I am fascinated by compliant mechanisms, topology optimization, generative design and other reduction techniques. I am also struck by their potential repairability issues. I see the designs rely on every object segment for functioning and those segments are often unique, non-standard and thin.
I see the goal of many compliant mechanisms is to reduce the need for maintenance which could prolong the mechanism's operational life and in the case of on earth production, a new additively manufactured device is often within reach. How do you feel about repairability?
I look forward to your thoughts and resolutions on this topic. Very much enjoying these lectures!
At 13:20 when discussing the lattices you mention that there is an interesting paper on this topic. Could you tell me the title of the paper you were referring to?
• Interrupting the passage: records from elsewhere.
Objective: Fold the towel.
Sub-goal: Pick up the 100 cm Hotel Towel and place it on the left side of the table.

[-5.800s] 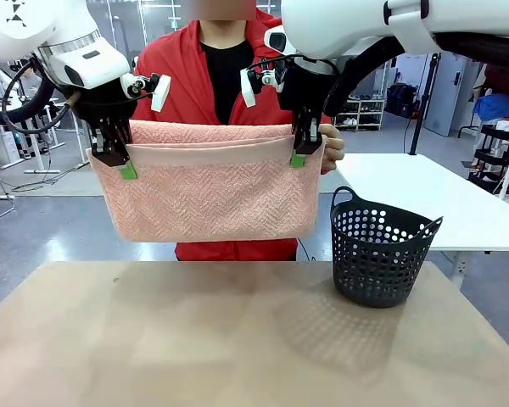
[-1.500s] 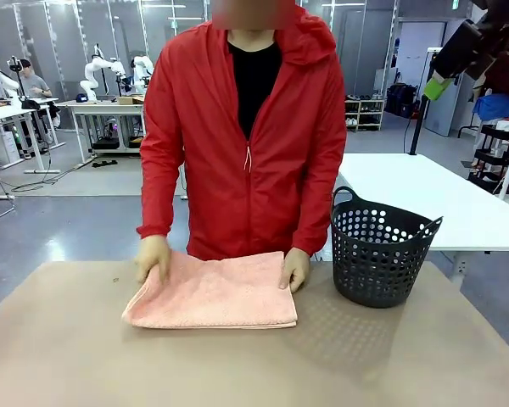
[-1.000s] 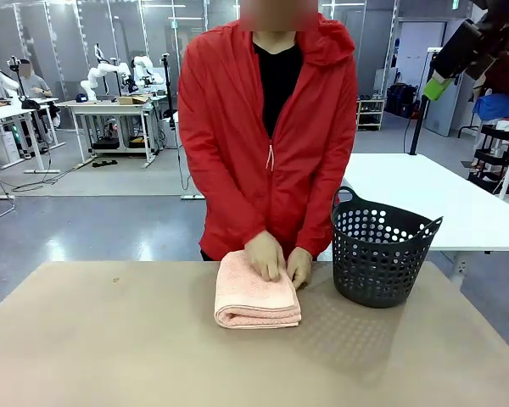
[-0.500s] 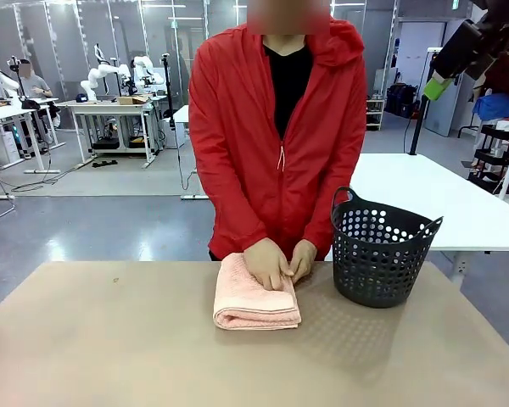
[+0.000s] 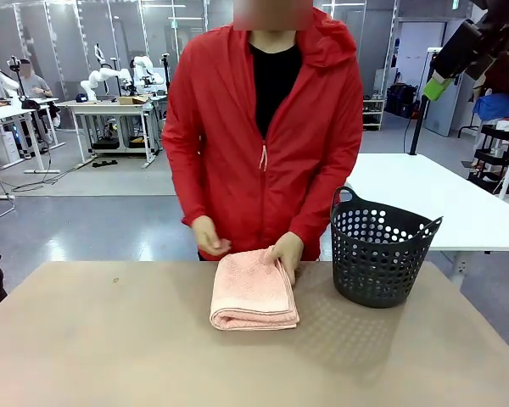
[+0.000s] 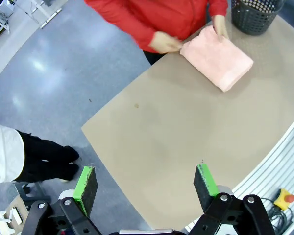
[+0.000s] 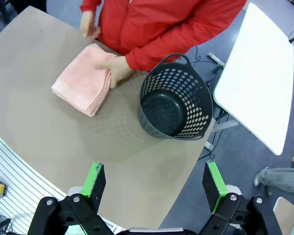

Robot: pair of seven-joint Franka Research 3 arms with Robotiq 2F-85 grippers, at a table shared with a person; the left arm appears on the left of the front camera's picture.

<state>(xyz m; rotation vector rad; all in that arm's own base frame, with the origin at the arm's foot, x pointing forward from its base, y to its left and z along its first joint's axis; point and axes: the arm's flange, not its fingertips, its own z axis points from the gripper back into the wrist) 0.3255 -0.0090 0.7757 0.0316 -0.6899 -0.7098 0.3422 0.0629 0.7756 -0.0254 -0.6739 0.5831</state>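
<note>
**Folded towel on the tabletop, both robot hands raised and apart**

At the left of the front view, the tan tabletop (image 5: pixel 93 339) lies bare. The left hand (image 6: pixel 144 183) hangs high above that side of the tabletop, its two green pads (image 6: pixel 86 183) spread wide with nothing between them.

Near the middle, toward the far edge, the pink towel (image 5: pixel 253 291) lies folded into a compact, thick rectangle, flat on the tabletop, its rounded fold facing the robot. A person in a red jacket (image 5: pixel 267 127) stands just behind it. One of the person's hands (image 5: pixel 210 236) is lifted off the towel, fingers curled, just above its far left corner. The other one (image 5: pixel 287 250) rests on the towel's far right corner, gripping its edge.

To the right of the towel, near but apart from it, stands a black basket (image 5: pixel 377 254), upright on the tabletop; the right wrist view shows no contents in it. The right hand (image 7: pixel 154 186) hangs high over this side, its green pads likewise wide apart and holding nothing. Beyond the basket stands a white table (image 5: pixel 424 199).
</note>
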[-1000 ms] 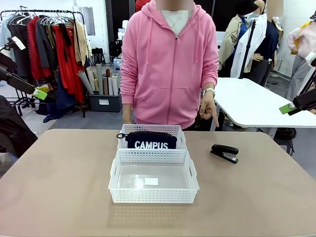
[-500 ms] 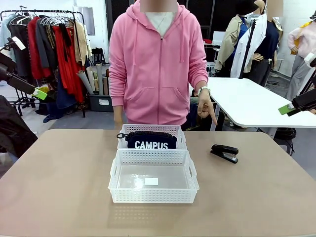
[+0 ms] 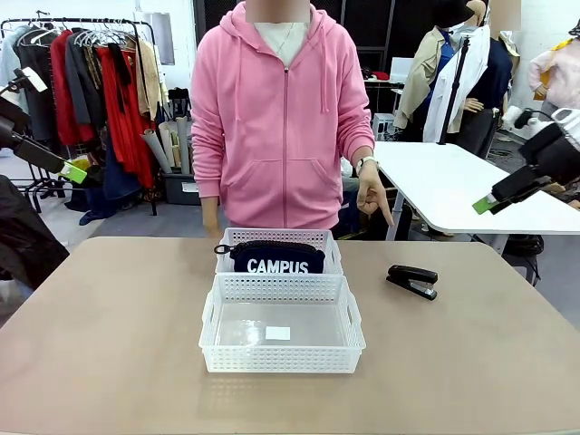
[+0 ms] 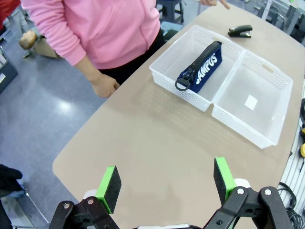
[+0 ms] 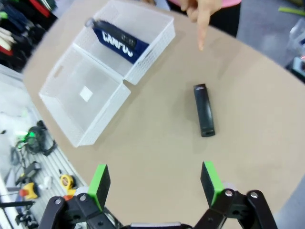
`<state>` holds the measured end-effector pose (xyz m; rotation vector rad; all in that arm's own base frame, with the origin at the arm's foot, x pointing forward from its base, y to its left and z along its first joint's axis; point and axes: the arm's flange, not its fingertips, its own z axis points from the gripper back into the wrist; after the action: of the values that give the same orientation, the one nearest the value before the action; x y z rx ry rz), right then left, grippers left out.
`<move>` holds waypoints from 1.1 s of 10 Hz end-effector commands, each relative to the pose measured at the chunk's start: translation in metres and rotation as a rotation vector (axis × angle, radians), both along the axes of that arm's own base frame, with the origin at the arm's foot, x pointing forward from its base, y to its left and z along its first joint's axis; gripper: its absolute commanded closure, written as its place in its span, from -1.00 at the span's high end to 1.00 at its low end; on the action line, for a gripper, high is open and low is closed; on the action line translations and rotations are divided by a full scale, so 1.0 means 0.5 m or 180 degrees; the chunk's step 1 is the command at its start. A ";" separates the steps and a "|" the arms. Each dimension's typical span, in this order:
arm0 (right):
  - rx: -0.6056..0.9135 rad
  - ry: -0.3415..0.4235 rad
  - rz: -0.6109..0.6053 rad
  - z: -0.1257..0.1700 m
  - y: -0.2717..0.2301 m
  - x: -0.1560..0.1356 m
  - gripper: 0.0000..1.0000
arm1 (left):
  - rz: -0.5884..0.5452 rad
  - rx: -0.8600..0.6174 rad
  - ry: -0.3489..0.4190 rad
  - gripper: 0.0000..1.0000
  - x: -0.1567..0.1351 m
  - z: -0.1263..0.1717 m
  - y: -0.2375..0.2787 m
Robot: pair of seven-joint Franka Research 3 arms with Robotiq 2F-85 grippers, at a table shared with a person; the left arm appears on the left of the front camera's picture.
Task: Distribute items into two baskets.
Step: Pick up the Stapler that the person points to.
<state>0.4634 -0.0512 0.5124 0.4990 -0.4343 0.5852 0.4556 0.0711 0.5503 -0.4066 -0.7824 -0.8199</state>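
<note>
Both end effectors hang with jaws wide, holding nothing: the left end effector (image 4: 166, 183) high off the surface's (image 3: 109, 344) left side, the right end effector (image 5: 155, 182) raised at its right, the black stapler (image 5: 204, 110) below and ahead of it. The stapler lies on bare surface, right of both baskets. The navy CAMPUS pouch (image 3: 276, 257) sits in the far basket (image 3: 272, 235); the near basket (image 3: 281, 361) touches it. A person's hand (image 3: 373, 192) points down beyond the stapler.
</note>
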 end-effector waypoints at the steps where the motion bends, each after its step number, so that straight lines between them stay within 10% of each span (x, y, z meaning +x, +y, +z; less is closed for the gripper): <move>1: -0.0258 0.0147 0.0017 0.004 0.027 0.051 1.00 | 0.0010 -0.0010 -0.0017 1.00 -0.001 -0.001 0.000; 11: -0.1413 0.0447 0.0043 -0.103 0.179 0.201 1.00 | 0.0010 -0.0010 -0.0017 1.00 -0.001 -0.001 0.000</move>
<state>0.5541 0.0311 0.4579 0.1685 -0.1825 0.6584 0.4555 0.0713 0.5502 -0.4059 -0.7820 -0.8193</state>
22:30 advantages (disadvantages are start of next video)
26:13 civil engineering example
Where can I am able to get this lecture presentation (.pptx).
I am an Electrical engineer, but I highly appreciated Mechanical work
I am a mechanical engineer and I highly appreciate electrical work. It all has to work together in our modern electromechanical world!
@@chriskhacherian9943 🫰🏻🫰🏻🫰🏻
Is there a web page or other source of information for the Handcuffs? I would be interested in checking that in detail. Awesome course BTW been really useful
Great content. One quibble though: your $1M US/lb figure for cost to orbit (20:09 ff) is out of date. Current costs are on the order of $10K/lb (so two orders of magnitude lower), and expected to continue falling over the next decade, mostly thanks to the use of reusable rockets and other engineering advances.
Yeah these lecture slides were made 15 years ago so I expect those estimates will continue to get more and more out of date.
I have an Idea in my mind,
But I am troubling with its design.
The first thing I learned was that I've never used a fancy shower. thanks
Jets can and sometimes do steer with differential thrust. Seems like most of this work is done by the Mormons. They are well acquainted with compliant behaviors in humans.